Soybeans rallied for a third consecutive session as the chart consolidates and corrects its near term oversold posture after the $.68 slide that satisfied the first downside Price Count.  The market has a few items that are providing support besides the need to correct the chart. Weather is not ideal in Argentina and Southern Brazil yet rain events have been frequent enough for much of the country to minimize critical stress during the hot/dry stretches in between but crop production prospects in Brazil and Argentina overall remain strong at this point with ‘the good’ likely offsetting ‘the bad’ for the most part and we could see some adjustments in the crop report coming on the 12th. In a La Nina season, the trade will opt for a more cautious approach to dryness threats. Now, here is the bad. US exports continue to trail USDA projections by a good margin.  Soybean shipments to date stand at 28.317 mmt vs. 33.002 mmt this time a year ago which represents a 172 mb deficit to last year’s pace while the USDA is currently projecting a 56 mb increase year over year. It appears that deficit could grow larger instead of narrowing (much less catching the government) with a lower protein US crop putting us at a disadvantage, the new FM requirements on exports to China likely to further inhibit trade, and Argentina’s export tax structure likely to release some of their substantial old crop supply into the pipeline. It won’t be long before new crop South American supplies are also competing. Even after the 25 mb cut in the December report, the crop report on the 12th could see another export reduction.

Price action overnight was better throughout the evening. Weather continues to be the theme behind trade, and there is more concern in hard wheat country, thus KC has been supported better. We also now have a little bit of a technical element, and even though it may not be large, we also have the index fund rebalancing to keep an eye on, and that starts on Monday. The fact that both Chicago and Mpls were only able to post marginal gains was a little disappointing, but we have to remind ourselves trying to justify a weather-related rally in early January in a World market such as wheat that has huge stocks is difficult to do, and buying into an already 20+ cent bounce (from its December lows) has not worked out well recently.
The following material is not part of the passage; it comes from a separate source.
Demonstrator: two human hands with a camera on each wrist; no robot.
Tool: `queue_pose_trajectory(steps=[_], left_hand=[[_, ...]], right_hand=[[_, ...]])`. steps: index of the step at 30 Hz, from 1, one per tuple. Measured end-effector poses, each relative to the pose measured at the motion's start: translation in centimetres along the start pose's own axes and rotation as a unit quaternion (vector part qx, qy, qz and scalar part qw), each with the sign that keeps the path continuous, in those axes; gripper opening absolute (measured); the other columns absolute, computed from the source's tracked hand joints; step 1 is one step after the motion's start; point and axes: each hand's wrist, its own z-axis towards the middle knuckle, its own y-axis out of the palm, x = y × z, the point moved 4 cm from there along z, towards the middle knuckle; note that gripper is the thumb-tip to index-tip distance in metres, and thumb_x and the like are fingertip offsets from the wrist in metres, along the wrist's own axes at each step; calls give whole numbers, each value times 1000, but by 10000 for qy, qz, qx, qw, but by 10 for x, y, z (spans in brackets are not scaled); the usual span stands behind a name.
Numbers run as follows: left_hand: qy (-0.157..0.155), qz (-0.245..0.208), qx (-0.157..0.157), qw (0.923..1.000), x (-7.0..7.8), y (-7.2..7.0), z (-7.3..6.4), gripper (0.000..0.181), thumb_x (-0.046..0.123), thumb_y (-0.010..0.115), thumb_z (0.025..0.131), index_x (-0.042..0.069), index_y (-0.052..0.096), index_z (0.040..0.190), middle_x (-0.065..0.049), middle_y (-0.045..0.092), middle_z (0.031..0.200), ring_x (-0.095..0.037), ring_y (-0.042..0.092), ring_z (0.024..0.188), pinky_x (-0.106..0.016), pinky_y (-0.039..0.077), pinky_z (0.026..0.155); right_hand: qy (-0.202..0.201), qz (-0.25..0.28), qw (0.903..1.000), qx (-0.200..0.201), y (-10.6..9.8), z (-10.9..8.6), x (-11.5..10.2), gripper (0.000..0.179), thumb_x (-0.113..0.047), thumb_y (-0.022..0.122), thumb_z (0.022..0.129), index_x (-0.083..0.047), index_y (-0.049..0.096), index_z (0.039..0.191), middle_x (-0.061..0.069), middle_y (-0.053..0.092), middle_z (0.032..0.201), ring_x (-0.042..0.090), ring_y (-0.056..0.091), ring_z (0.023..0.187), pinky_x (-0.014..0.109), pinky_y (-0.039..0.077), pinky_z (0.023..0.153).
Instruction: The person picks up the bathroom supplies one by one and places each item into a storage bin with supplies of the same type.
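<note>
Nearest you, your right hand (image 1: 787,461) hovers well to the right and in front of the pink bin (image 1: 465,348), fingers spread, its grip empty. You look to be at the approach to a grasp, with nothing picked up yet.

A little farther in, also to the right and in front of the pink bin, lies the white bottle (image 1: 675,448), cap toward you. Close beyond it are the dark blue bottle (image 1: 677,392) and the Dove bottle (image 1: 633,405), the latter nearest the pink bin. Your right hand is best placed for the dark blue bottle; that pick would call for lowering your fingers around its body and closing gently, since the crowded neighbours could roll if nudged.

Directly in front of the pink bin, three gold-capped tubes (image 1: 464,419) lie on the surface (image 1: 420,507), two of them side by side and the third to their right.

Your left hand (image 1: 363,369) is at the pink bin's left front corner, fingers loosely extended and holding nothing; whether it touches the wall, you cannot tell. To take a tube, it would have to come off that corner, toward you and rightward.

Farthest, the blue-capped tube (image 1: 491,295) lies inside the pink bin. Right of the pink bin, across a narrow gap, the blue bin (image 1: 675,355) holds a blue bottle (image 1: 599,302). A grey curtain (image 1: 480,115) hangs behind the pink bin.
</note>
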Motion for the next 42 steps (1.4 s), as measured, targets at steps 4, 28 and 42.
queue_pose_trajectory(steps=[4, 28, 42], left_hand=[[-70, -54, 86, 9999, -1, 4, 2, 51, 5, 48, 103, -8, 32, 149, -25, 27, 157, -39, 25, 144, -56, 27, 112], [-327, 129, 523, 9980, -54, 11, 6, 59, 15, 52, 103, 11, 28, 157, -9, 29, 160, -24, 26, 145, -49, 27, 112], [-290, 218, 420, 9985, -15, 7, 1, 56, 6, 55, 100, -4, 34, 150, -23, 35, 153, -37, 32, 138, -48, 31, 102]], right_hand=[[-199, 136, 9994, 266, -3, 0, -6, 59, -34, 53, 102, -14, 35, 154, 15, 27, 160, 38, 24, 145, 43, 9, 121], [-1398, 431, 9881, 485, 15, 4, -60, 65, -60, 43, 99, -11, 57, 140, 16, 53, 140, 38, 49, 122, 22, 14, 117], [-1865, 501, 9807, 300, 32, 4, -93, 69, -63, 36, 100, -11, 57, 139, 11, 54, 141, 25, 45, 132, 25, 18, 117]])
Looking forward, keep an eye on Australia. The country is dealing with extreme hot and dry conditions as it wraps up its wheat harvest. It was mentioned Tuesday about the perception that wheat crops got hit with winter kill in some of the southern areas that did not have snow cover, and that was supported by the monthly condition reports that came out overnight. It showed Colorado, Oklahoma and Kansas hit the hardest, while snow covered South Dakota, Montana and Nebraska actually improved and North Dakota stayed around the same.